J’eus à peine deux heures d’un sommeil tourmenté ; je ne revis pas les petits gnomes bienfaisants ; ces êtres panthéistes, éclos sur le sol germain, m’avaient totalement abandonné. En revanche, je comparaissais devant un tribunal, qui se dessinait au fond d’une ombre épaisse, imprégnée au bas d’une poussière scolastique.

Le président avait un faux air de M. Nisard ; les deux assesseurs ressemblaient à M. Cousin et à M. Guizot, mes anciens maîtres. Je ne passais plus comme autrefois devant eux mon examen en Sorbonne. J’allais subir une condamnation capitale.

Sur une table étaient étendus plusieurs numéros de Magazines anglais et américains, et une foule de livraisons illustrées à jour et à six pence, où apparaissaient vaguement les noms d’Edgar Poe, de Dickens, d’Ainsworth, etc., et trois figures pâles et maigres se dressaient à droite du tribunal, drapées de thèses en latin imprimées sur satin, où je crus distinguer ces noms : Sapientia, Ethica, Grammatica. Les trois spectres accusateurs me jetaient ces mots méprisants :

— Fantaisiste ! réaliste !! essayste !!!

Je saisis quelques phrases de l’accusation formulée à l’aide d’un organe qui semblait être celui de M. Patin :

— Du réalisme au crime, il n’y a qu’un pas ; car le crime est essentiellement réaliste. Le fantaisisme conduit tout droit à l’adoration des monstres. L’essaysme amène ce faux esprit à pourrir sur la paille humide des cachots. On commence par visiter Paul Niquet, — on en vient à adorer une femme à cornes et à chevelure de mérinos, on finit par se faire arrêter à Crespy pour cause de vagabondage et de troubadourisme exagéré !….

J’essayai de répondre : j’invoquai Lucien, Rabelais, Érasme et autres fantaisistes classiques.
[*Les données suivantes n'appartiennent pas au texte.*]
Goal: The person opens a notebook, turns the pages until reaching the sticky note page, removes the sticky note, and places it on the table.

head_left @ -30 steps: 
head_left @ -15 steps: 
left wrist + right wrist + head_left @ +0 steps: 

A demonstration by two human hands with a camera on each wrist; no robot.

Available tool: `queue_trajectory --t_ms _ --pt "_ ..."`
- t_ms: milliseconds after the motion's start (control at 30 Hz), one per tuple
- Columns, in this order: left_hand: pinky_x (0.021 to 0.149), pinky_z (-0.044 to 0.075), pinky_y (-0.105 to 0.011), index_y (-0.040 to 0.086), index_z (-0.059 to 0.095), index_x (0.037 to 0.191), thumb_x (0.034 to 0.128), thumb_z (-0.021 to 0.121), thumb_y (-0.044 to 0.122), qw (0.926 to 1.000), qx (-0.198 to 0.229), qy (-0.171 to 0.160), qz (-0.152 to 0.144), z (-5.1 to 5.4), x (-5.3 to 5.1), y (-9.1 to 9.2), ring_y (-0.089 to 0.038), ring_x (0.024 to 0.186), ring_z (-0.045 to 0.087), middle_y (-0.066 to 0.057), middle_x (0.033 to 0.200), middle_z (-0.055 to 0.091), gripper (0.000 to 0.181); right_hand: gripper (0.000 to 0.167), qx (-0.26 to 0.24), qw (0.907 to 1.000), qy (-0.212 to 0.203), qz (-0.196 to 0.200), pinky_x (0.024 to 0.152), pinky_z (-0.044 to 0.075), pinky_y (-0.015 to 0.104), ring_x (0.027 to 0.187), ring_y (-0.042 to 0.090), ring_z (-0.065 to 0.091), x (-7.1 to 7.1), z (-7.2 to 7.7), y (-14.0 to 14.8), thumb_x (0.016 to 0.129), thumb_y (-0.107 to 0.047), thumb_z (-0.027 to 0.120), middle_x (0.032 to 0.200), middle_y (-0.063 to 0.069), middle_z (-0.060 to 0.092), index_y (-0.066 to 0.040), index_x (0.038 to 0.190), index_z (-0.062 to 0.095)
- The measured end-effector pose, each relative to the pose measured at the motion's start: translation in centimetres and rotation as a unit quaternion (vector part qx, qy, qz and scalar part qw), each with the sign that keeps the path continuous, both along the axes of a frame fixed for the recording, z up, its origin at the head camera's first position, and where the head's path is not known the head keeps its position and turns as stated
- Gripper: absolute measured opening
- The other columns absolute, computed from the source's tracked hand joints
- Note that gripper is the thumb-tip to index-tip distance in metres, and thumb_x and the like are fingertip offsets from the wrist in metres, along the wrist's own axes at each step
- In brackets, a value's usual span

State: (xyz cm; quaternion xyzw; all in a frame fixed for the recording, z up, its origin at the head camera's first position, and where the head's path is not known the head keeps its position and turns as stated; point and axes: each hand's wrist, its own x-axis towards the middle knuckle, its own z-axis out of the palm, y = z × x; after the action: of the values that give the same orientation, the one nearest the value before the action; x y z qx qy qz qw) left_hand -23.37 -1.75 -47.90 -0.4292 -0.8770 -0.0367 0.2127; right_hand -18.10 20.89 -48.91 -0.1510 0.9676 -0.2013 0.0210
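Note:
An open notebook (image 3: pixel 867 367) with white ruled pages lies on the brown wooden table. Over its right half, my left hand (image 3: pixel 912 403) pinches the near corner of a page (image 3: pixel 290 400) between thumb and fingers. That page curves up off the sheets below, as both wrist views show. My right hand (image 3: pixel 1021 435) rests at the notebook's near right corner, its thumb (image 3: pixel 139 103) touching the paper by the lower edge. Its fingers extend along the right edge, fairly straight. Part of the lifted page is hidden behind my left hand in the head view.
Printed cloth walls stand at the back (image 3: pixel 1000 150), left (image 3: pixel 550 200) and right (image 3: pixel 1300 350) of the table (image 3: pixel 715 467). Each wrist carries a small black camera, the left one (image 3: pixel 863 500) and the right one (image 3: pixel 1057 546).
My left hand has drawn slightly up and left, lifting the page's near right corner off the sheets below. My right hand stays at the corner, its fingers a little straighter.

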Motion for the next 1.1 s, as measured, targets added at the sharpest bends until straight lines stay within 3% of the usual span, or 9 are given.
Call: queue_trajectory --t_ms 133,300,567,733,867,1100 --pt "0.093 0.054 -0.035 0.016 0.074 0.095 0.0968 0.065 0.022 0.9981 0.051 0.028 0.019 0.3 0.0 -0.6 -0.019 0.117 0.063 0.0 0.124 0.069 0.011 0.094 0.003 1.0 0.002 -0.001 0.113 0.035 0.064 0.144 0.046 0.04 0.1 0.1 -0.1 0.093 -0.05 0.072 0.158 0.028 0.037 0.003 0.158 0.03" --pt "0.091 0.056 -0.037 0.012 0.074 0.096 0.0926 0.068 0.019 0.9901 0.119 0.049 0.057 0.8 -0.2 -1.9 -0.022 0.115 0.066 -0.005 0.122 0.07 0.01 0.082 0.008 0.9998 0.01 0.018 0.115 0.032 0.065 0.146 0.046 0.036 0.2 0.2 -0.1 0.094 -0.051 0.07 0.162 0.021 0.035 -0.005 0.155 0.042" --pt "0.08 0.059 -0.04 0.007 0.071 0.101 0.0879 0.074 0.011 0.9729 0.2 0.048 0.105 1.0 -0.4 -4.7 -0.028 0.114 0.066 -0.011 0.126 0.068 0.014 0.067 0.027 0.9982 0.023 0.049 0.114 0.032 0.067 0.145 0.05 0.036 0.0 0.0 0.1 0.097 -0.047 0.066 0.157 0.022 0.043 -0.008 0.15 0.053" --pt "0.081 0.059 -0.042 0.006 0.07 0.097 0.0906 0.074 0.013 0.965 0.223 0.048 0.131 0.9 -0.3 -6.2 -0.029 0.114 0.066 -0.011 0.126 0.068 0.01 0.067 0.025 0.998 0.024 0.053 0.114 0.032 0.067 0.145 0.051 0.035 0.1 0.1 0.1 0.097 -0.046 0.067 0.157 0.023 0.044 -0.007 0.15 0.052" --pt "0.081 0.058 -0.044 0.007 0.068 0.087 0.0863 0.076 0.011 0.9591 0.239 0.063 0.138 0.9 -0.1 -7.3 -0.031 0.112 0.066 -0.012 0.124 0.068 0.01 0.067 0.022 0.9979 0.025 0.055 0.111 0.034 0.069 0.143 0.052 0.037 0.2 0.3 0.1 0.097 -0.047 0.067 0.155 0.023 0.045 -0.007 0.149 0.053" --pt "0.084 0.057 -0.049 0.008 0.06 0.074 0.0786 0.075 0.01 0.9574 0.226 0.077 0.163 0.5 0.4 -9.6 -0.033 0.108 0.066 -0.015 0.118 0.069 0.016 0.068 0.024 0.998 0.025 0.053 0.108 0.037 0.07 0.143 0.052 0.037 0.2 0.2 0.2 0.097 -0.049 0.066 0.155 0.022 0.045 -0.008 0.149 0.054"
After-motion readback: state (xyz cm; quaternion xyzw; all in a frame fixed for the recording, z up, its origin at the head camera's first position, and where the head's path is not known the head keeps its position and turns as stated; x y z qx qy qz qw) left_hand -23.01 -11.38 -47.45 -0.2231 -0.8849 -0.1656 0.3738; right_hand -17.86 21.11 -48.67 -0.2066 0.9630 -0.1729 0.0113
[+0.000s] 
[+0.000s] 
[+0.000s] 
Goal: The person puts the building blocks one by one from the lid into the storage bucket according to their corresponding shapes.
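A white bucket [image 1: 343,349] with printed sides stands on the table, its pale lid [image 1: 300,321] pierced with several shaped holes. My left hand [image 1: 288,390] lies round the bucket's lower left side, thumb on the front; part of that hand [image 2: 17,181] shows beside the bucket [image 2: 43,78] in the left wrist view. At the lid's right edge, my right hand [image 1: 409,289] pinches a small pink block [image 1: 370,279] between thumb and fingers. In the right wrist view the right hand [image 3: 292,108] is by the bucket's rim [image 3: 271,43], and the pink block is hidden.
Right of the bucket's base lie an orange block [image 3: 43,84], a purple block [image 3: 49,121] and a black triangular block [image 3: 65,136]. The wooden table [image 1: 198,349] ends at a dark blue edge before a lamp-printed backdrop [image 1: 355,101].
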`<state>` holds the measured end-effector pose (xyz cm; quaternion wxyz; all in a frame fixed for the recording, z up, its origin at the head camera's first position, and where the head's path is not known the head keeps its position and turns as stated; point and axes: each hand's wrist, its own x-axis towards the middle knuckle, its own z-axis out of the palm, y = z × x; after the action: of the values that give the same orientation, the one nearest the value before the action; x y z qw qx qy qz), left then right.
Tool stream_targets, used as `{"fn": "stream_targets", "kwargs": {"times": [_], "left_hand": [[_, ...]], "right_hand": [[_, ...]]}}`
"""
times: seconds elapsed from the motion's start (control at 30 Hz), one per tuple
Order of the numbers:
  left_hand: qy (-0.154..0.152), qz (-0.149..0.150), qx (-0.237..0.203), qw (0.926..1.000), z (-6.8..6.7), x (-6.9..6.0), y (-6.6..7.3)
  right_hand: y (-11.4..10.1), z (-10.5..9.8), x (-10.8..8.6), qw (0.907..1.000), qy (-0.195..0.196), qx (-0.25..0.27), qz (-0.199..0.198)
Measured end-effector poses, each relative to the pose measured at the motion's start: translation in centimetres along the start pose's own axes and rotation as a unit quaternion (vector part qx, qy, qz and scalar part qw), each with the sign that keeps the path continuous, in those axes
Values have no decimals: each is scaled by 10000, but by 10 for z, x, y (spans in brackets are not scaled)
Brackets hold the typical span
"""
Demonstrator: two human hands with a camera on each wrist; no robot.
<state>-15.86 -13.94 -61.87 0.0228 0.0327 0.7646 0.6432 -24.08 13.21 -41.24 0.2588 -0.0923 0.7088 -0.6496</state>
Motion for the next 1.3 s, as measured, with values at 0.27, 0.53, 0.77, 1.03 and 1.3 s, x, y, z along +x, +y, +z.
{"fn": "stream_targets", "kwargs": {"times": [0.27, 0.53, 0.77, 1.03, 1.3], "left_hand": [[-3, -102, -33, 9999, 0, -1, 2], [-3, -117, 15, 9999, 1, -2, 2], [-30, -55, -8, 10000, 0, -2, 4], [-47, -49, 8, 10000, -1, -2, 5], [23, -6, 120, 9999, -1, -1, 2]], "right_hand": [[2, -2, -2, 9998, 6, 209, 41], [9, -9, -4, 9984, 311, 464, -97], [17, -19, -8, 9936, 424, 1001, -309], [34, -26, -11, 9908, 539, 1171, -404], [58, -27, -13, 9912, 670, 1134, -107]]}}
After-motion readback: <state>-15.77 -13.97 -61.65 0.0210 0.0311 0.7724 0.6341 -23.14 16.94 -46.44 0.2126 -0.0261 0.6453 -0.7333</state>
Je sentis alors que je devenais prétentieux.

Alors, je m’écriai en pleurant :

— Confiteor ! plangior ! juro !… — Je jure de renoncer à ces œuvres maudites par la Sorbonne et par l’Institut : je n’écrirai plus que de l’histoire, de la philosophie, de la philologie et de la statistique… On semble en douter ?… Eh bien, je ferai des romans vertueux et champêtres, je viserai au prix de poésie, de morale ; je ferai des livres contre l’esclavage et pour les enfants, des poëmes didactiques… des tragédies ! — Des tragédies !… Je vais même en réciter une que j’ai écrite en seconde, et dont le souvenir me revient…

Les fantômes disparurent en jetant des cris plaintifs.